# Color-DCT image quantization

Removing redundancy in the color domain with the DCT, that is an orthonormal (ortongonal + unitary) and energy preserving transform.

In [None]:
%matplotlib inline

import matplotlib
import matplotlib.pyplot as plt
import matplotlib.axes as ax
#plt.rcParams['text.usetex'] = True
#plt.rcParams['text.latex.preamble'] = [r'\usepackage{amsmath}'] #for \text command
import pylab
import math
import numpy as np
from scipy import signal
import cv2
import os
!ln -sf ~/quantization/deadzone_quantizer.py .
!ln -sf ~/quantization/midtread_quantizer.py .
!ln -sf ~/quantization/midrise_quantizer.py .
!ln -sf ~/quantization/distortion.py .
!ln -sf ~/quantization/information.py .
!ln -sf ~/MRVC/src/YCrCb.py .
!ln -sf ~/MRVC/src/debug.py .
!ln -sf ~/MRVC/src/image_3.py .
!ln -sf ~/MRVC/src/image_1.py .
!ln -sf ../common.py .
import deadzone_quantizer as deadzone
import midtread_quantizer as midtread
import midrise_quantizer as midrise
import YCrCb
import distortion
import information
import image_3 as RGB_image
import image_1 as gray_image
import colored
import common

## Configuration

In [None]:
# Prefix of the RGB image to be quantized.

home = os.environ["HOME"]
fn = home + "/MRVC/sequences/lena_color/"
#fn = home + "/MRVC/sequences/stockholm/"
image_dtype = np.uint8 # For 8 bpp/component images
#image_dtype = np.uint16 # For 16 bpp/component images

DCT_components = ['0', '1', '2']

# Number of quantization steps.
N_Q_steps = 8
#Q_steps = [256*i/N_Q_steps for i in range(N_Q_steps + 1, 0, -1)]
Q_steps = [2**i for i in range(8, -1, -1)]
print(Q_steps)

#quantizer = midtread
quantizer = deadzone
#quantizer = midrise

## Read the image and show it

In [None]:
RGB_img = RGB_image.read(fn).astype(image_dtype)
common.show(RGB_img, fn + "000.png")

In [None]:
RGB_img.shape

In [None]:
RGB_img.dtype

## (RGB -> ColorDCT) transform of the image

In [None]:
import numpy as np
from scipy.fftpack import dct, idct

DCT_type = 3
norm = "ortho" # Orthonormal: orthogonal + unitary (unit gain in both directions of the transform)
#norm = None

In [None]:
def color_DCT(RGB_img):
    DCT_img = np.empty_like(RGB_img).astype(np.float)
    for y in range(RGB_img.shape[0]):
        for x in range(RGB_img.shape[1]):
            DCT_img[y, x] = dct(RGB_img[y, x], type=DCT_type, norm=norm)
    return DCT_img

def color_IDCT(DCT_img):
    RGB_img = np.empty_like(DCT_img)#.astype(image_dtype)
    for y in range(DCT_img.shape[0]):
        for x in range(DCT_img.shape[1]):
            RGB_img[y, x] = idct(DCT_img[y, x], type=DCT_type, norm=norm)
    return RGB_img

In [None]:
DCT_img = color_DCT(RGB_img)
print(DCT_img.dtype)

In [None]:
common.show_gray(DCT_img[..., 0], fn + "000 (DCT0)")

In [None]:
common.show_gray(DCT_img[..., 1], fn + "000 (DCT1)")

In [None]:
common.show_gray(DCT_img[..., 2], fn + "000 (DCT2)")
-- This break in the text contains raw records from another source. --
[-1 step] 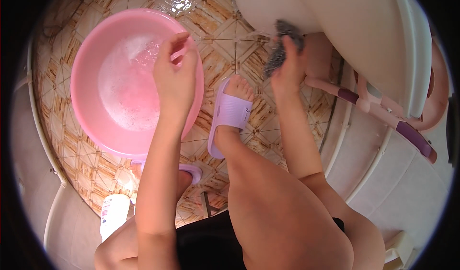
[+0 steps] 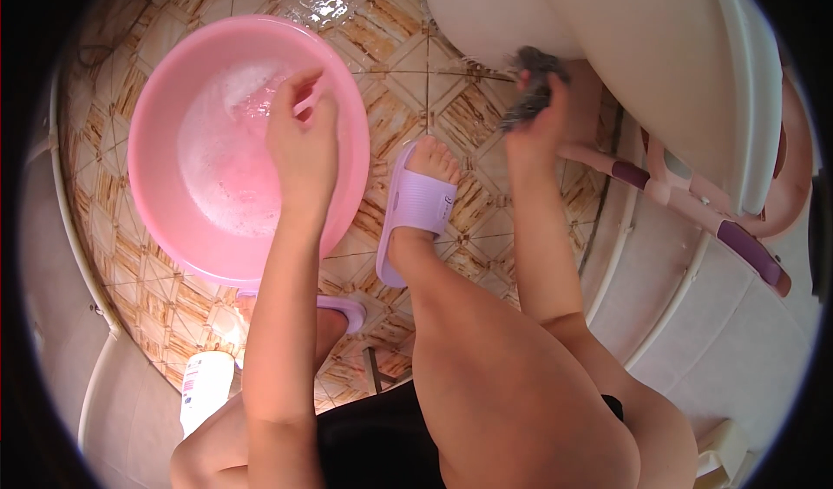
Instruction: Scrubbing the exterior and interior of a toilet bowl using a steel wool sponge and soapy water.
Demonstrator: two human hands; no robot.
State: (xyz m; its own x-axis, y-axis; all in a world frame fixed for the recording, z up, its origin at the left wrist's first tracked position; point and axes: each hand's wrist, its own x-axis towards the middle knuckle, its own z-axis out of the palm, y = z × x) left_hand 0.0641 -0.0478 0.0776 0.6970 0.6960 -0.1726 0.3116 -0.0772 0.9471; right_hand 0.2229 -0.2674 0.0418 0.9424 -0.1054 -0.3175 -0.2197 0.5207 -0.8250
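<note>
step looks like hand-scrubbing: right hand [image 2: 540, 129], upper right of frame, fingers clamped on dark grey cloth [image 2: 543, 62], by the lower edge of a pale curved fixture [image 2: 512, 12]. contact with it can't be told. left hand [image 2: 302, 137] is over pink basin [image 2: 154, 185], upper left, fingers loosely curled, nothing seen in it. hands well apart. next move probably calls for a firm grip and steady pressure, cloth being wet-looking. writing: small dark marks on lavender slipper [image 2: 425, 203], mid-frame; print on white bottle [image 2: 206, 389], lower left, too small to read.
</note>
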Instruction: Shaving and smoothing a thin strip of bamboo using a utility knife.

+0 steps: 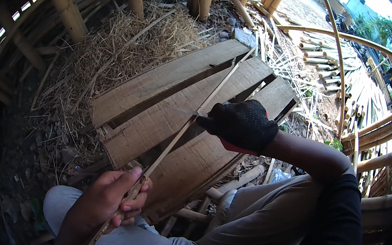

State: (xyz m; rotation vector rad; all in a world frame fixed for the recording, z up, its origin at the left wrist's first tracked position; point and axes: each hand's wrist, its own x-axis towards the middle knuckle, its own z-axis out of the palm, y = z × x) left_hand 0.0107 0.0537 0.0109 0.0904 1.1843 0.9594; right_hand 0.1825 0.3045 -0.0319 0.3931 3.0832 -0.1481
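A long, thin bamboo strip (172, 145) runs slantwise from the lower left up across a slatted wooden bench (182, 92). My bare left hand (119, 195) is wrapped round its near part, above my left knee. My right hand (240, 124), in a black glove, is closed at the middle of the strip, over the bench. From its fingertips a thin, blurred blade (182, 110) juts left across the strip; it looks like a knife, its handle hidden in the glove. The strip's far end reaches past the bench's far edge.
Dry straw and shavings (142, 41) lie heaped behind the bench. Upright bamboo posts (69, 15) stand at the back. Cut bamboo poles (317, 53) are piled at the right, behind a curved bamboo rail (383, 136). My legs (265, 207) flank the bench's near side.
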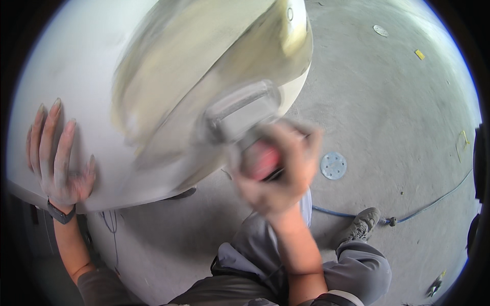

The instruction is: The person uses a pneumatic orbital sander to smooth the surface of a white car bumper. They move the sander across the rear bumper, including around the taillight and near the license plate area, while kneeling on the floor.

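Sanding block (240, 115), grey and rectangular, lies flat against the curved white body panel (102, 66), at the lower edge of a yellowish patch of filler (204, 46). The right hand (278, 171) is closed round its back end, fingers curled over something pinkish-red, perhaps the grip; both hand and block are smeared with motion blur, so the exact grip cannot be told. Left of the block, well apart from it, the left hand (56, 153) is spread flat on the panel, fingers long and slightly fanned, dusty, with a dark wristband (61, 213) below it.

As a judgement: with the block this close to the panel's lower rim, a stroke could run off the edge and round it over or gouge the filler; pressing unevenly on the curve could dig a flat. The bracing hand, on a dusty surface, could slip.

Below and right of the block, on the grey concrete floor (398, 117), lies a round pale-blue sanding disc (334, 165) with holes. A blue hose (434, 199) trails past a grey shoe (362, 224); stepping back could snag it. Farther off lie a second pale disc (380, 30) and a small yellow scrap (419, 54). No readable label shows.
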A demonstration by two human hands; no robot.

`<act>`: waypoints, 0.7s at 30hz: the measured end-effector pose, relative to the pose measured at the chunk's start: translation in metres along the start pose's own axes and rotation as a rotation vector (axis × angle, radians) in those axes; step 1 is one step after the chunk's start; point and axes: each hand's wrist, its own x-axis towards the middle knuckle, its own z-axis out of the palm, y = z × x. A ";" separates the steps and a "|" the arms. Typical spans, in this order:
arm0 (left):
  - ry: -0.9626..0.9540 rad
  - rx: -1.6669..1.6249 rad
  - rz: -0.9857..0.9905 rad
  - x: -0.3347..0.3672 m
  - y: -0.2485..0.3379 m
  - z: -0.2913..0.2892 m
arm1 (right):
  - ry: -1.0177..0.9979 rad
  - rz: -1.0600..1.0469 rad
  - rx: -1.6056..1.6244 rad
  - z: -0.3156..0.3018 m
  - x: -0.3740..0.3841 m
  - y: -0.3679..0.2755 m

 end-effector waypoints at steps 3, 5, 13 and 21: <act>-0.018 0.004 0.002 0.001 -0.002 -0.003 | -0.005 0.058 0.013 -0.004 0.002 0.011; -0.017 0.002 -0.010 0.001 0.000 -0.003 | -0.089 -0.121 0.008 0.003 -0.015 -0.005; 0.008 0.036 -0.014 -0.001 0.003 -0.002 | -0.156 -0.220 -0.073 0.041 -0.079 -0.049; 0.046 0.024 -0.032 0.002 0.007 0.002 | -0.202 -0.251 -0.089 0.035 -0.062 -0.058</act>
## Energy of the DCT components

In [None]:
DCT0_avg_energy = information.average_energy(DCT_img[..., 0])
DCT1_avg_energy = information.average_energy(DCT_img[..., 1])
DCT2_avg_energy = information.average_energy(DCT_img[..., 2])
print(f"Average energy DCT[..., 0] = {int(DCT0_avg_energy)}")
print(f"Average energy DCT[..., 1] = {int(DCT1_avg_energy)}")
print(f"Average energy DCT[..., 2] = {int(DCT2_avg_energy)}")
total_DCT_avg_energy = DCT0_avg_energy + DCT1_avg_energy + DCT2_avg_energy
print(f"Total average energy (computed by adding the energies of the DCT coefficients {int(DCT0_avg_energy)} + {int(DCT1_avg_energy)} + {int(DCT2_avg_energy)} = {int(total_DCT_avg_energy)}")
print(f"Total RGB average energy (computed directly from the RGB image) = {int(information.average_energy(RGB_img)*3)}")

Therefore, the forward DCT is almost energy preserving (unitary).

In [None]:
RGB_recons_img = color_IDCT(DCT_img)
print(f"Total RGB average energy (computed from the reconstructed RGB image) = {int(information.average_energy(RGB_recons_img)*3)}")

And the same can be said of the backward transform.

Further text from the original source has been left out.